What to produce – The answer should hold only the line with "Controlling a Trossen" and each line after it through the last line of the material, exactly.

Input data –
☆ ☆ ☆
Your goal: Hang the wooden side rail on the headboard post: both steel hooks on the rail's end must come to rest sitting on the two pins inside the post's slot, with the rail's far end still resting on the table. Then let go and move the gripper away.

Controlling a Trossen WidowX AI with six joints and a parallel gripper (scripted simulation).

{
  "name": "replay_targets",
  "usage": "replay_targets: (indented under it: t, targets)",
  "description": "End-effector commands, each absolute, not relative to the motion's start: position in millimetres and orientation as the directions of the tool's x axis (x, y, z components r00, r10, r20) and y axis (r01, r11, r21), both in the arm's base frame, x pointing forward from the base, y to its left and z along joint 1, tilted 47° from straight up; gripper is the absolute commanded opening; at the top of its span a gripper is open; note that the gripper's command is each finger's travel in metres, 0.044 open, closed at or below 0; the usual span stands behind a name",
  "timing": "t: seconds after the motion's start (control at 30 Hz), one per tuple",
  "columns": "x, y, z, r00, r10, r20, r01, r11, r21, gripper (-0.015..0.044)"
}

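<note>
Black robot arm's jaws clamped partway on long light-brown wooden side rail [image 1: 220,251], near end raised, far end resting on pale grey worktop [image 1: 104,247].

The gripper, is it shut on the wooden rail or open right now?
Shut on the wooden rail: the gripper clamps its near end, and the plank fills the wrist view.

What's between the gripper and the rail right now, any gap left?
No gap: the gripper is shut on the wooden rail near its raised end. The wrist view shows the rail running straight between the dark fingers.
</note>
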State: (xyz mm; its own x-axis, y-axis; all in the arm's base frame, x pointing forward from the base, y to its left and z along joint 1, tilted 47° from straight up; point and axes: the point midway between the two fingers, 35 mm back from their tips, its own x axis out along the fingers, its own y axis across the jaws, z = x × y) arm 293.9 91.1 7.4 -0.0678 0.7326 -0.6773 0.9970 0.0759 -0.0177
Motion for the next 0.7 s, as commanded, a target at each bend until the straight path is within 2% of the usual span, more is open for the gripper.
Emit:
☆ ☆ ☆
Output below –
Controlling a Trossen WidowX AI with six joints and a parallel gripper (scripted simulation).

{
  "name": "replay_targets",
  "usage": "replay_targets: (indented under it: t, targets)",
  "description": "End-effector commands, each absolute, not relative to the motion's start: position in millimetres and orientation as the directions of the tool's x axis (x, y, z components r00, r10, r20) and y axis (r01, r11, r21), both in the arm's base frame, x pointing forward from the base, y to its left and z along joint 1, tilted 47° from straight up; gripper is the absolute commanded opening; at the top of its span a gripper is open; note that the gripper's command is each finger's travel in metres, 0.044 open, closed at or below 0; the usual span stands behind a name",
  "timing": "t: seconds after the motion's start (control at 30 Hz), one per tuple",
  "columns": "x, y, z, r00, r10, r20, r01, r11, r21, gripper (-0.015..0.044)"
}

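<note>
Black robot arm's jaws clamped partway on long light-brown wooden side rail [image 1: 220,251], near end raised, far end resting on pale grey worktop [image 1: 104,247].

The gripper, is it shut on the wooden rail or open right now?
Shut on the wooden rail: the gripper clamps its near end, and the plank fills the wrist view.

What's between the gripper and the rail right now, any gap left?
No gap: the gripper is shut on the wooden rail near its raised end. The wrist view shows the rail running straight between the dark fingers.
</note>
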State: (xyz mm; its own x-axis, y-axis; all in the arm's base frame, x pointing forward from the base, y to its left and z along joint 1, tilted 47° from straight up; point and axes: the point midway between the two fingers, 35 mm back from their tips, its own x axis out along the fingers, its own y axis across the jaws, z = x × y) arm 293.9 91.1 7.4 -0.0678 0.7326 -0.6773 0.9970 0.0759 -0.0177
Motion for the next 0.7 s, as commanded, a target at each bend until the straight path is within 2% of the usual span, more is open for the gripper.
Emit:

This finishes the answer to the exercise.